The equipment, which consists of excavators, front end loaders, graders, water bowsers, dozers, drill rigs and a wheel changer, is set to boost mining operations at the coal mine, which has been struggling with ageing equipment amid competition from new players.
The first consignment worth $31 million was delivered last month from Belarus under the Belaz facility.
It comprised of 130t dump trucks, excavators and graders amongst others.The delivered machinery is being assembled at the mine site. HCCL managing director Thomas Makore yesterday said the new equipment was expected to be operational by the end of this month.
He added that the development was envisaged to boost production levels to 450,000t per month from the current 300,000t.

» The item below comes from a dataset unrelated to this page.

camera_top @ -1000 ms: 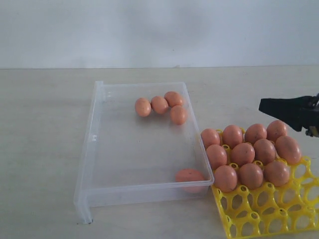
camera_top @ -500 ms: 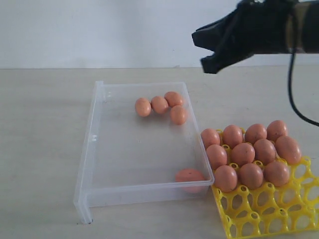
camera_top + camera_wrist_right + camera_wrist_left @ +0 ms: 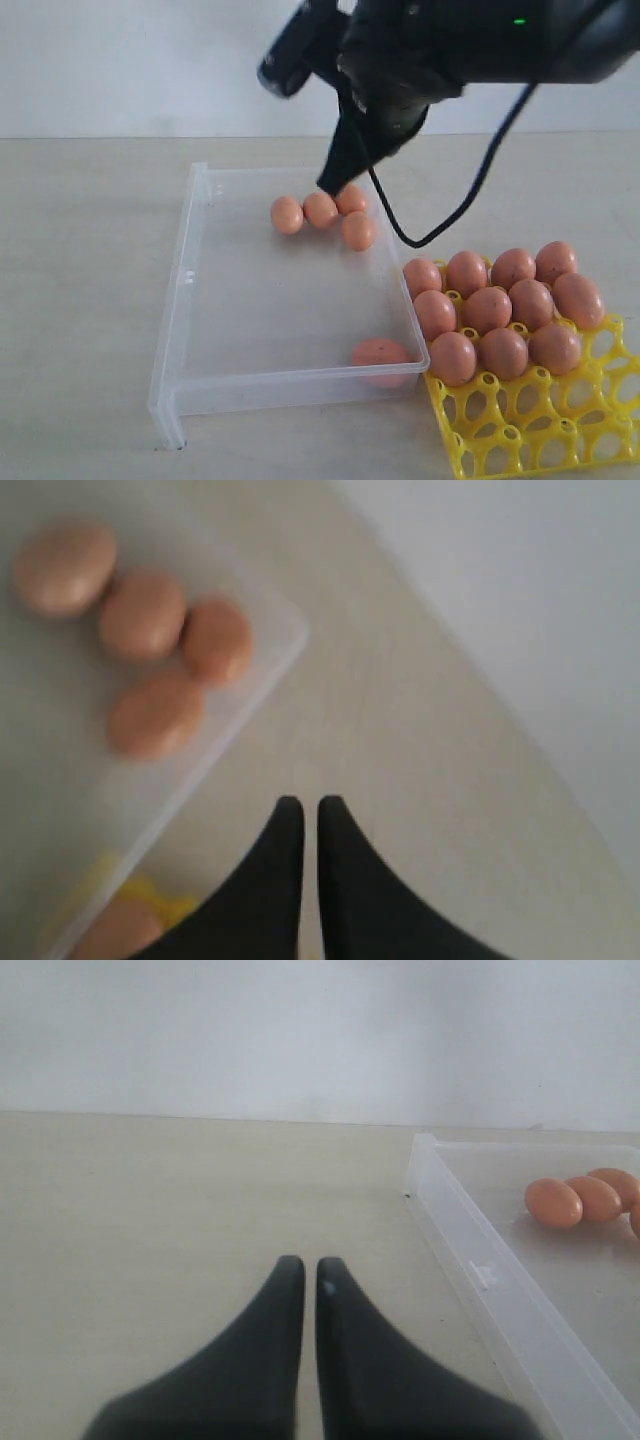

“The equipment from India started arriving last week with the rest expected within the next 10 days. As you may be aware we’ve been using aged and obsolete machinery so this process of re-equipping and re-tooling will allow us to move from the current 300,000t per month to 450,000t per month,” said Makore.
He said recapitalisation initiatives were also in the pipeline and employees were being trained to ensure that their attitude was in line with the company’s turnaround strategy so as to maximise production.
“In order to change the mindset and culture of our staff we’ve started a productivity and efficiency improvement initiative where we’re educating our staff on improving ways of working. We’ve also committed ourselves to paying a little bit of money not the full or half salary to cushion them,” said Makore.
The workers are owed 15 months salaries amounting to about $19 million.
Since the beginning of the year, the company has been giving its workers allowances of between $100-$200 in an effort to cushion them from a harsh economy.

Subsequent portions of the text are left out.